String Folding in #Strings Stream
Named metadata members (such as types, methods and fields) are assigned
a name by referencing a string in the #Strings
stream by its starting
offset. When a metadata member has a name that is a suffix of another
member's name, then it is possible to only store the longer name in the
#Strings
stream, and let the member with the shorter name use an
offset within the middle of this longer name. For example, consider two
members with the names ABCDEFG
and DEFG
. If ABCDEFG
is stored at
offset 1
, then the name DEFG
is implicitly defined at offset
1 + 3 = 4
, and can thus be referenced without appending DEFG
to the
stream a second time.
By default, the PE image builder will fold strings in the #Strings
stream as described in the above. However, for some input binaries, this
might make the building process take a significant amount of time.

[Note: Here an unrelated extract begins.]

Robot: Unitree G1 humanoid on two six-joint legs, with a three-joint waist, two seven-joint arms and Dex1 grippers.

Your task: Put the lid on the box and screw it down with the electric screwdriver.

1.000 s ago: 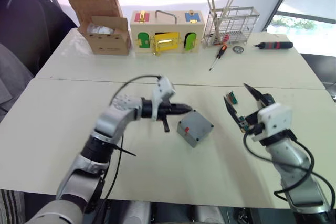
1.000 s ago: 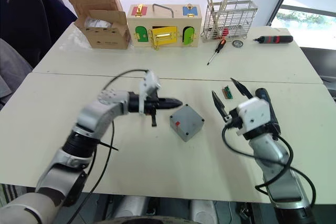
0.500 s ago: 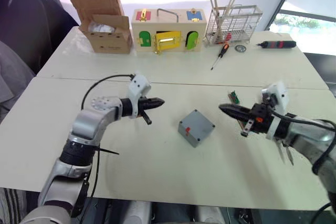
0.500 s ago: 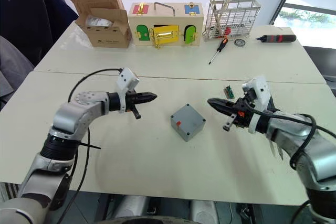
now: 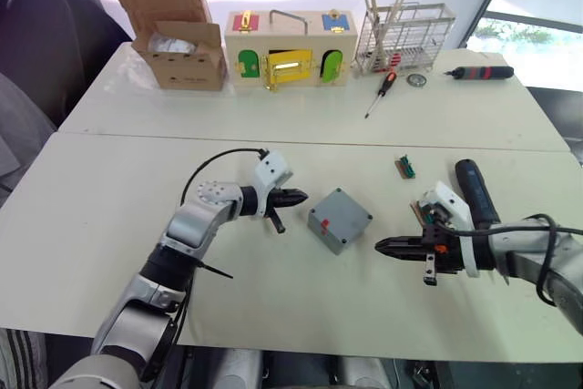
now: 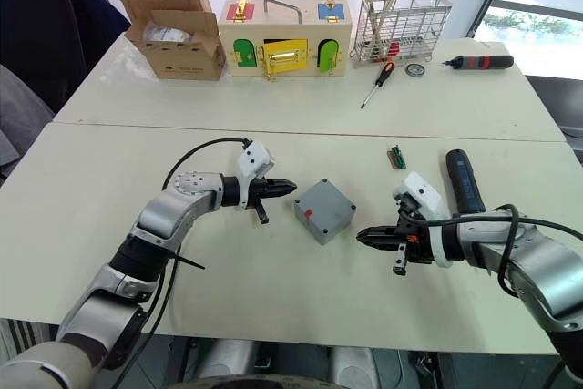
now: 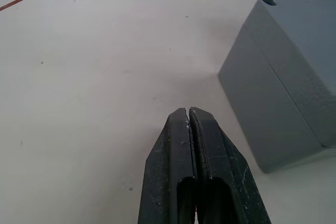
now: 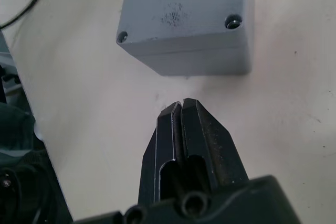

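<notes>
Flanking the box (image 6: 324, 210) mid-table: left gripper (image 6: 284, 188) just left of it, right gripper (image 6: 366, 237) near-right, both pinched together, empty. Lid (image 8: 181, 4) looks already seated. Electric screwdriver (image 6: 465, 181) lies on the table right of the box; stiff, probably hefty and slick, so grab mid-barrel.

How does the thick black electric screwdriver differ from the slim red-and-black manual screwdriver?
The electric screwdriver is thick, all black and lies near the right gripper. The manual screwdriver is slim, has a red-and-black handle and lies far back by the wire rack. Both lie flat, untouched.
</notes>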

Therefore, to disable this folding of strings, specify the
NoStringsStreamOptimization
flag in your DotNetDirectoryFactory
:
factory.MetadataBuilderFlags |= MetadataBuilderFlags.NoStringsStreamOptimization;
Warning
Some obfuscated binaries might include lots of members that have very long but similar names. For these types of binaries, disabling this optimization can result in a significantly larger output file size.
Note
When PreserveStringIndices
is set and string folding is enabled
(NoStringsStreamOptimization
is unset), the PE image builder will not
fold strings from the original #Strings
stream into each other.
However, it will still try to reuse these original strings as much as
possible.
Deduplication of Embedded Resource Data
By default, when adding two embedded resources to a file with identical contents, AsmResolver will not add the second copy of the data to the output file and instead reuse the first blob. This can drastically reduce the size of the final output file, especially for larger applications with many (small) identical resource files (e.g., many Windows Forms Applications).

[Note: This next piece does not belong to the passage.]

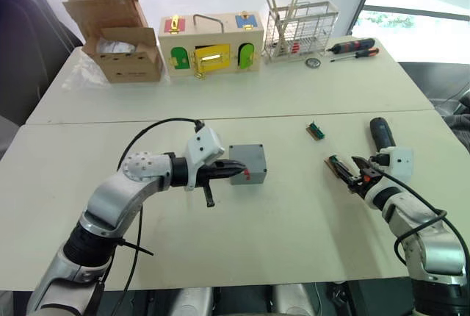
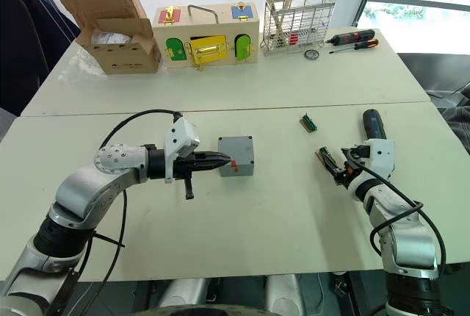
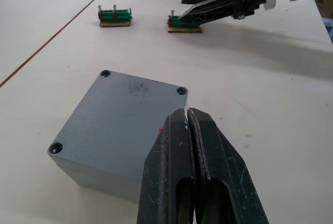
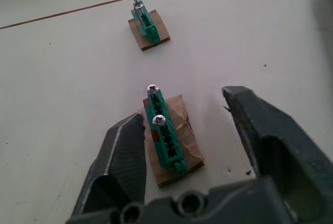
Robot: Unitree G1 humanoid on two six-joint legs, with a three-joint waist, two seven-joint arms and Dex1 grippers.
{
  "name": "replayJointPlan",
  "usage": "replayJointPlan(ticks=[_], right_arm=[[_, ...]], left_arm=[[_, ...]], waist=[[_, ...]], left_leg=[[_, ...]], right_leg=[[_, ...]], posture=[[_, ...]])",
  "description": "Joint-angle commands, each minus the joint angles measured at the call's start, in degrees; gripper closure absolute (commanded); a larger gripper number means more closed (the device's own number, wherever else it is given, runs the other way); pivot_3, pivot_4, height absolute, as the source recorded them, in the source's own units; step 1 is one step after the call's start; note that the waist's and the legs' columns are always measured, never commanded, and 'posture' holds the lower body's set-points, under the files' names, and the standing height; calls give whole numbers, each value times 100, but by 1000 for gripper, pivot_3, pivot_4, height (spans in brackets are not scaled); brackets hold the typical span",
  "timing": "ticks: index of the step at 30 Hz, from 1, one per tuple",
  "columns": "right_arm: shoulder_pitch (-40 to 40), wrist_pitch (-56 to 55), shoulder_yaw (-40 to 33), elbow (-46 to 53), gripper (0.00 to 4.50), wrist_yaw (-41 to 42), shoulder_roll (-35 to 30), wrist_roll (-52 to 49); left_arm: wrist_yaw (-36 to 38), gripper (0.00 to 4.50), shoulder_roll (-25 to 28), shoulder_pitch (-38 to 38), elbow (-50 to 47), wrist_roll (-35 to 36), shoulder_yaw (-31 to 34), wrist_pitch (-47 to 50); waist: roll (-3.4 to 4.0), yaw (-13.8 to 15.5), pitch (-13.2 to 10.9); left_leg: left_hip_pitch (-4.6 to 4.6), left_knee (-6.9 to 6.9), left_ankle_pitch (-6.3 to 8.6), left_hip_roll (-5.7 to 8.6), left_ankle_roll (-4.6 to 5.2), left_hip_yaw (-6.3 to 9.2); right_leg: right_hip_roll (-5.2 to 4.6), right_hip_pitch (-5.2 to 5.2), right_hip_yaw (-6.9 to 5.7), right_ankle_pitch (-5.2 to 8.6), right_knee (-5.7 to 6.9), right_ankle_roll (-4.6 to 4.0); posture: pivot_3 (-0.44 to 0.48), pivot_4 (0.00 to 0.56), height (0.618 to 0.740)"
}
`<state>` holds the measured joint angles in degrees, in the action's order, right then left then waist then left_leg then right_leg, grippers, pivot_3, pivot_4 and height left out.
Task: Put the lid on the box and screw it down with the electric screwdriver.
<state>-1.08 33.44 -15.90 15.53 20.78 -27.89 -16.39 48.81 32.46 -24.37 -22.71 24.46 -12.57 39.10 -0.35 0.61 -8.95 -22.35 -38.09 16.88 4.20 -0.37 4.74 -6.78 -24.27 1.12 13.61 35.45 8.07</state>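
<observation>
- A wide white table [image 1: 294, 235] made of two tops pushed together, with a seam running across the middle.
- At the far left of the table, an open brown cardboard box [image 1: 121, 33].
- Beside it, a wooden box [image 1: 211, 44] with coloured doors and latches and a metal handle on top.
- To the right of that, a white wire rack [image 1: 299, 31] holding thin sticks, with two orange-and-black hand screwdrivers [image 1: 354, 48] lying just beyond it.
- The left gripper [image 1: 236, 172] reaches in from the left side; its fingers are clenched together with nothing between them, and the tips rest against the near side of the box, by the red mark.
- The right gripper [image 1: 358, 175] is near the right edge of the table, its fingers released and spread on either side of a small green terminal block without closing on it.
- The electric screwdriver [image 1: 382, 134], thick and dark, lies on the table just behind the right gripper.
- The box [image 1: 247, 163], small, square and grey, sits near the middle of the near table top.
- The lid [image 3: 122, 117] is already lying flat on top of the box, with open screw holes at three visible corners.
- The nearer green terminal block [image 4: 165, 133] sits on a scrap of brown card and carries two upright screws.
- A second green terminal block [image 4: 145, 20], also on card, lies farther away, near the seam.
</observation>
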Motion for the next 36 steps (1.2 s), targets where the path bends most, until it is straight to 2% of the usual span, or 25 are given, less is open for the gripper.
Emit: replayJointPlan(ticks=[1,7,10,12,13,14,36], right_arm=[[-88,-104,-3,88,1898,43,-58,11],[-80,-121,39,51,1898,93,-59,34],[-113,-122,61,32,2838,100,-49,31],[-125,-116,78,32,3769,104,-40,33],[-121,-114,81,38,4381,107,-36,33],[-117,-112,79,42,4456,108,-31,31],[78,-7,-421,1044,4456,-44,90,-540]], left_arm=[[-12,4500,12,18,-195,22,54,-67],[-40,4500,-6,27,-171,-21,32,-114],[-41,4500,-10,23,-148,-40,29,-137],[-48,4500,-15,24,-136,-54,24,-152],[-53,4500,-16,29,-138,-60,23,-158],[-57,4500,-18,32,-137,-65,20,-162],[33,4500,-40,7,-1,-70,38,-228]], waist=[[0,0,0],[0,-1,0],[0,-2,0],[0,0,0],[0,-1,0],[0,-2,0],[0,2,0]], left_leg=[[0,0,0,0,0,0],[0,0,0,0,-1,0],[0,0,0,0,0,0],[0,0,0,0,0,0],[0,0,0,0,-1,0],[0,0,-1,0,-1,0],[0,-2,0,0,-1,0]], right_leg=[[0,0,0,0,0,0],[0,0,0,0,0,0],[0,0,0,0,0,0],[0,0,0,0,0,0],[0,0,0,0,0,0],[0,0,0,0,1,0],[0,0,0,0,1,0]], posture=[[0,150,734],[0,150,734],[0,150,734],[0,150,734],[0,150,734],[0,150,734],[0,150,734]])
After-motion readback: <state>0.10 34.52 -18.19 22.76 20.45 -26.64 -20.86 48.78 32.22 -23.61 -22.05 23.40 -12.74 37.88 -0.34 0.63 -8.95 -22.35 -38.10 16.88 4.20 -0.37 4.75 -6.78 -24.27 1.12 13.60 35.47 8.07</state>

While supported by most implementations of the .NET runtime, some assembly post-processors (e.g., obfuscators) may not work well with this or depend on individual resource items to be present.

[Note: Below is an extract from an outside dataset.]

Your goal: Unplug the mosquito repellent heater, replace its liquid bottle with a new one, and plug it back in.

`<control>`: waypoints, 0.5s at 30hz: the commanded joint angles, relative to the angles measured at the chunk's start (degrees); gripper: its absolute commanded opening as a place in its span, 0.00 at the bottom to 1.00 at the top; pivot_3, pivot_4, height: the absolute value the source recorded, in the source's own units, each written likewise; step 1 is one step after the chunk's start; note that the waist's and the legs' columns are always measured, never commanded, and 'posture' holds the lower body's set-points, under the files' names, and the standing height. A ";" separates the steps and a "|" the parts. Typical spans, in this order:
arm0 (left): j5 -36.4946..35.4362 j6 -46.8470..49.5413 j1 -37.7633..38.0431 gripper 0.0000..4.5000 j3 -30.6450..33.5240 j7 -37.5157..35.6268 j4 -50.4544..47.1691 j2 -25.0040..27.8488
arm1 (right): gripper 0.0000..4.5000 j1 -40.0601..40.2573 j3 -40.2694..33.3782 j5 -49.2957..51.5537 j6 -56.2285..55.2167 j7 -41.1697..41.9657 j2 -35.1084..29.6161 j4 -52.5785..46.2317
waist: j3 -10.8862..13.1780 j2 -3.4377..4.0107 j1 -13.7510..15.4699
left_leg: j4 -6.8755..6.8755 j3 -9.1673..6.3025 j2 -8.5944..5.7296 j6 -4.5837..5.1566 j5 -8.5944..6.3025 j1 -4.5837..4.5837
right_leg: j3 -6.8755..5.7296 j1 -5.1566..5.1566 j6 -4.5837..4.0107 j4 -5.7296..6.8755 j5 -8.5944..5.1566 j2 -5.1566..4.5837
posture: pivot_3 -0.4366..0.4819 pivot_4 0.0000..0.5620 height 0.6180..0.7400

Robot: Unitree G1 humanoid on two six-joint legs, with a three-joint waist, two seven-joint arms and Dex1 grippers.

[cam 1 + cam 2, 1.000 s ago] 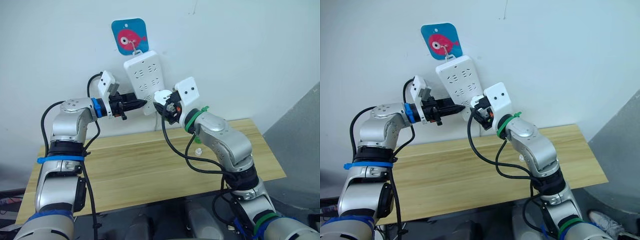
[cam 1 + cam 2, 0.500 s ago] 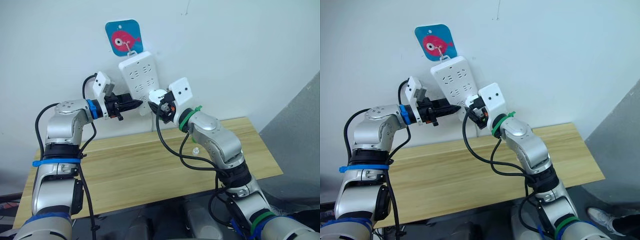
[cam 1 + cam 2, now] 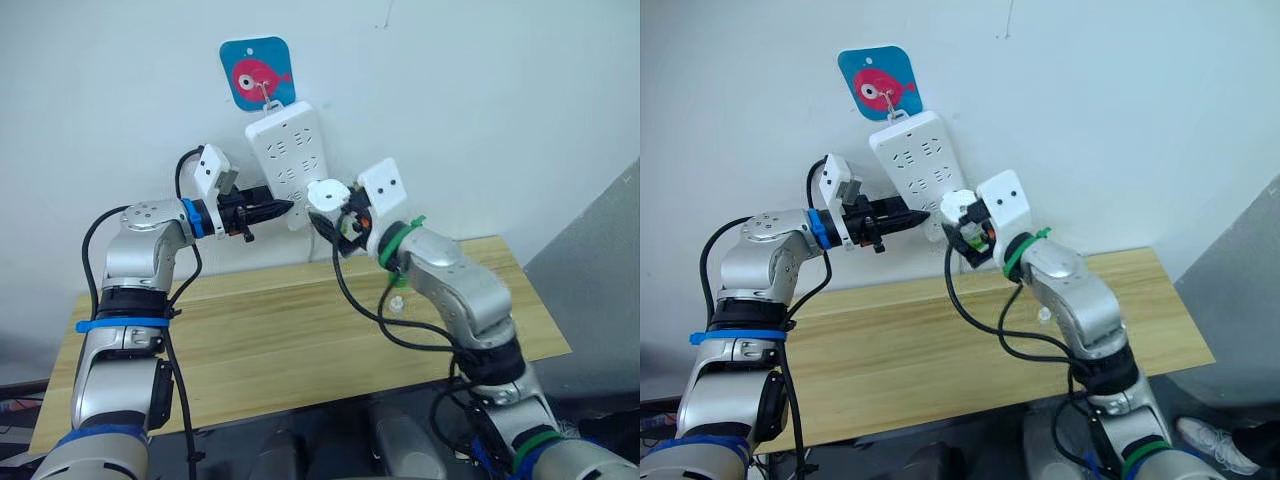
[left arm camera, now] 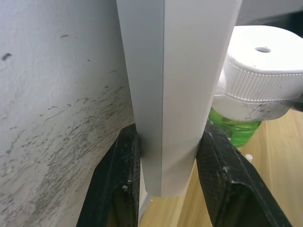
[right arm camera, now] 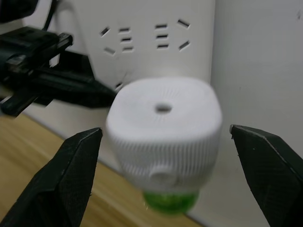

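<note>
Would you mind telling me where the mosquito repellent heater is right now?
The heater sits at the lower right end of the white power strip hanging on the wall, above the wooden table, between the right gripper's open jaws.

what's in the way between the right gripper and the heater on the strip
Nothing visible. The right gripper is open with its fingers spread on either side of the heater, which sits on the power strip. The left gripper clamps the strip's edge off to one side.
</note>
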 commanded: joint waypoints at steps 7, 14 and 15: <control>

To stop AsmResolver from performing this optimization, specify the
NoResourceDataDeduplication
metadata builder flag:
factory.MetadataBuilderFlags |= MetadataBuilderFlags.NoResourceDataDeduplication;
Preserving Maximum Stack Depth
CIL method bodies work with a stack, and the stack has a pre-defined
size. This pre-defined size is defined by the MaxStack
property of the
CilMethodBody
class. By default, AsmResolver automatically calculates
the maximum stack depth of a method body upon writing the module to the
disk. However, this is not always desirable.
To override this behaviour, set ComputeMaxStackOnBuild
to false
on
all method bodies to exclude in the maximum stack depth calculation.
MethodDefinition method = ...
method.CilMethodBody.ComputeMaxStackOnBuild = false;
Alternatively, if you want to force the maximum stack depths should be
either preserved or recalculated for all methods defined in the target
assembly, it is possible to provide a custom implementation of the
IMethodBodySerializer
, or set up a new CilMethodBodySerializer
with
the ComputeMaxStackOnBuildOverride
property set to any overriding value:
DotNetDirectoryFactory factory = ...;
factory.MethodBodySerializer = new CilMethodBodySerializer
{
ComputeMaxStackOnBuildOverride = false
}
Warning
Disabling max stack computation may have unexpected side-effects (such as rendering certain CIL method bodies invalid).
Strong Name Signing
Assemblies can be signed with a strong-name signature. Open a strong name private key from a file:
var snk = StrongNamePrivateKey.FromFile(@"C:\Path\To\keyfile.snk");
Prepare the image builder to delay-sign the PE image:
DotNetDirectoryFactory factory = ...;
factory.StrongNamePrivateKey = snk;
After writing the module to an output stream, use the StrongNameSigner
class to sign the image.
using Stream outputStream = ...
module.Write(outputStream, factory);
var signer = new StrongNameSigner(snk);
signer.SignImage(outputStream, module.Assembly.HashAlgorithm);
Image Builder Diagnostics
.NET modules that contain invalid metadata and/or method bodies might
cause problems upon serializing it to a PE image or file. To inspect all
errors that occurred during the construction of a PE image, call the
CreateImage
method with the ErrorListener
property set to an
instance of the DiagnosticBag
property. This is an implementation of
IErrorListener
that collects all the problems that occurred during the
process:
// Set up a diagnostic bag as an error listener.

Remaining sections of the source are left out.